Introduction
Hematological insufficiency is a critical issue in the treatment of myelodysplastic syndrome (MDS). The current standard treatment for cytopenia in MDS involves blood transfusion and the administration of erythropoiesis stimulating agents (ESAs). However, ESAs are only effective in certain patients with low erythropoietin levels; patients who are not suitable candidates for allogeneic hematopoietic stem cell transplantation (allo-HSCT) require lifelong blood transfusions. As a result, there is a growing demand for new treatments for cytopenia in MDS, and researchers have been exploring various molecular-targeted drugs in recent years. One promising option is the hypoxia-inducible factor -prolyl hydroxylase inhibitor (HIF-PHi). This inhibitor stabilizes HIF1α, which in turn normalizes endogenous erythropoietin production and iron metabolism, leading to improved renal anemia. It is believed that HIF-PHi could potentially enhance MDS-related anemia by increasing erythropoietin levels.

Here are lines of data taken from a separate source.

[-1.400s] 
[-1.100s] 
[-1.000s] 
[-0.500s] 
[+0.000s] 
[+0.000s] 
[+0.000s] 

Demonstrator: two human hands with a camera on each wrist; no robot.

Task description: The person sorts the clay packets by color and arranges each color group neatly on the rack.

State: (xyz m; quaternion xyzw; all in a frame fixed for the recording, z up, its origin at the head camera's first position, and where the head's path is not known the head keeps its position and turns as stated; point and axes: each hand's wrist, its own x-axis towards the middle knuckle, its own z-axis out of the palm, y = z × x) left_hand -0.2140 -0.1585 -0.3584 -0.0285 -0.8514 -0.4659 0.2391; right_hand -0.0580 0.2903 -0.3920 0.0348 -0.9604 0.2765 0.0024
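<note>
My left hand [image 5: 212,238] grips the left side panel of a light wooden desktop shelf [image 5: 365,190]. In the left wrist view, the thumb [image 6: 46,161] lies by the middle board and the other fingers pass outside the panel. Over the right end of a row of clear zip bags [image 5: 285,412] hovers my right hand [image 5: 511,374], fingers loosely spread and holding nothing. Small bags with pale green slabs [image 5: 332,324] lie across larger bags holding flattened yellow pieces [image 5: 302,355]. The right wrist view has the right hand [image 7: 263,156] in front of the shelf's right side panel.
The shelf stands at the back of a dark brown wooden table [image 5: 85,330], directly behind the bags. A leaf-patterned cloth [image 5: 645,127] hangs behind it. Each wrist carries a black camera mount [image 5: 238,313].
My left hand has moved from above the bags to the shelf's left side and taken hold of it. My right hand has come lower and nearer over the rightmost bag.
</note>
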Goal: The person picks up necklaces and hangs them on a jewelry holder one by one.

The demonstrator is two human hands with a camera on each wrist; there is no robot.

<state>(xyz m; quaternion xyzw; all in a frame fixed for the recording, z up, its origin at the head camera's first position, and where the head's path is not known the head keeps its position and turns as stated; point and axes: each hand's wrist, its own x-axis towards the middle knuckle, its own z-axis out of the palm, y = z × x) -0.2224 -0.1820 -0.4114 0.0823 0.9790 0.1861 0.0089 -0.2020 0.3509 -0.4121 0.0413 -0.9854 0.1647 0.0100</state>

However, despite some case reports, there have been no comprehensive clinical studies evaluating the effectiveness and safety of HIF-PH inhibitors for MDS. Moreover, it is essential to address concerns related to HIF1α overexpression, which has been associated with exacerbating various malignant tumors, including MDS. To assess the safety and effectiveness of HIF-PHi for MDS, we conducted a prospective clinical trial evaluating an oral HIF-PHi called daprodustat.
Methods
The study included MDS patients with chronic kidney disease (CKD) stage ≥ 3, considering daprodustat's approval in Japan, at Ebina General Hospital. Patients with MDS who were treated with deoxyribonucleic acid methylation inhibitors and/or who underwent allo-HSCT were excluded. Participants were administered daprodustat at the approved dose for renal anemia and underwent regular blood sampling and bone marrow examination. The primary and secondary endpoints were the leukemia rate within 1 year after HIF-PHi administration and hematological improvement (HI), respectively. The study was conducted in accordance with the Code of Ethics of the World Medical Association (Declaration of Helsinki) and was approved by the Institutional Review Board of the Ebina General Hospital (approval number: JMA-388). Written informed consent was obtained from all participants.
Results
Seventeen patients with MDS, with a median age of 81years, were included in the analysis. Revised International Prognostic Scoring System scores (IPSS-R) were very low, low, intermediate, high, and very high in 1, 11, 3, 1, and 1 patients, respectively. Five cases were changed from ESA treatment. Within 1 year after HIF-PHi administration, no patients developed leukemia, and both peripheral blood Wilms tumor 1 protein concentrations and bone marrow myeloblast counts remained unchanged from pre-treatment levels. HI was observed in 8 patients within 6 months, and the median dose was 6 (range, 2-12) mg for HI achievement. On univariate analysis, pretreatment transferrin saturation (TSAT, P = 0.002, Figure 1) and ferritin concentration ( P = 0.016) were inversely associated with HI achievement. However, pretreatment hepcidin concentration, erythropoietin concentration, previous ESA use, and IPSS-R were not associated with HI achievement. Notably, when a TSAT cutoff of < 45% was used, achieving HI showed a sensitivity and specificity of 87.5% and 100.0%. Moreover, patients with TSAT < 45% showed significant improvement in anemia after 3 months and beyond (Figure 2). No significant differences were observed in neutrophil and platelet counts between the two groups. Throughout the study, eleven adverse events occurred, including 6 infections, and 1 case each of myocardial infarction, eosinophilia, erythema multiforme, organizing pneumonia, and spinal fracture.
Conclusion
HIF-PHi administration did not lead to MDS progression. Notably, in MDS patients with CKD, low TSAT was a predictor for achieving HI by HIF-PHi.
OffLabel Disclosure:
No relevant conflicts of interest to declare.
Daprodustat is a drug for renal anemia, but we will discuss its effectiveness for MDS.